= Elissa J. Chesler =

American behavioral genetics researcher

Elissa Chesler (born July 18, 1973) is a research professor and senior director at The Jackson Laboratory in Bar Harbor, Maine. She holds the position of Ann Watson Symington Chair in Addiction Research. Her field of study is behavioral genetics and bioinformatics, with a focus on understanding the genetic basis of complex behaviors, including addiction, autism, and learning deficits. Her research uses the laboratory mouse as a model organism. Her work has led to the development of GeneWeaver.org, a computational tool for multi-species data integration, and the identification of genes underlying behavioral variation.

== Education ==
In 1995, Chesler graduated from the University of Connecticut with a B.A. in Psychology and B.S. in Physiology & Neurobiology.

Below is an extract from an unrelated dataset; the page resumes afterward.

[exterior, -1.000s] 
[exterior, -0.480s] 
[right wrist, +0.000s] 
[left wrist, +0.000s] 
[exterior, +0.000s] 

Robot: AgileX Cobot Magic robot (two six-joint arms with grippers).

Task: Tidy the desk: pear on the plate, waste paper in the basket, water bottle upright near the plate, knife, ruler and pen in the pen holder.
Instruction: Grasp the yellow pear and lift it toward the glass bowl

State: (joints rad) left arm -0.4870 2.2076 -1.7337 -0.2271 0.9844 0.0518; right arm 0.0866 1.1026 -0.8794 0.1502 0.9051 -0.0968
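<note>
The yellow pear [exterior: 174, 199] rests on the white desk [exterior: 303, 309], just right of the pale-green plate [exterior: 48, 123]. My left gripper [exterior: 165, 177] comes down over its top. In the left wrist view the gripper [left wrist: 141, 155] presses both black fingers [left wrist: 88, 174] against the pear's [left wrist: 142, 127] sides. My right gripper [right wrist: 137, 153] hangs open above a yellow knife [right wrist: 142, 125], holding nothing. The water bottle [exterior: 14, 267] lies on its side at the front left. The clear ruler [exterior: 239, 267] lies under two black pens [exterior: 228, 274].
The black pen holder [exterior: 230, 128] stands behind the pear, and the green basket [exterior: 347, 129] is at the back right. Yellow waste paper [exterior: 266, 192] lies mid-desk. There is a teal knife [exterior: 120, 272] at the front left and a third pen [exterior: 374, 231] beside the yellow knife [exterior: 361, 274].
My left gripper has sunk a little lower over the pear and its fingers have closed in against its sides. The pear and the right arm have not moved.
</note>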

She obtained her M.S. and her Ph.D in neuroscience from the University of Illinois Urbana-Champaign.

== Career ==
Chesler is currently Professor, The Ann Watson Symington Chair in Addiction Research, and Senior Director, Integrative Data Science at The Jackson Laboratory.

She has her own research lab, which integrates genetic and genomic data from model organisms, such as the laboratory mouse, with information on human behavioral disorders. She and her team have developed advanced computational tools and software for multi-species data integration to study health and disease. This work focuses on understanding the genetic and biological basis for the relationships among complex behavioral traits, including addiction and other related behaviors.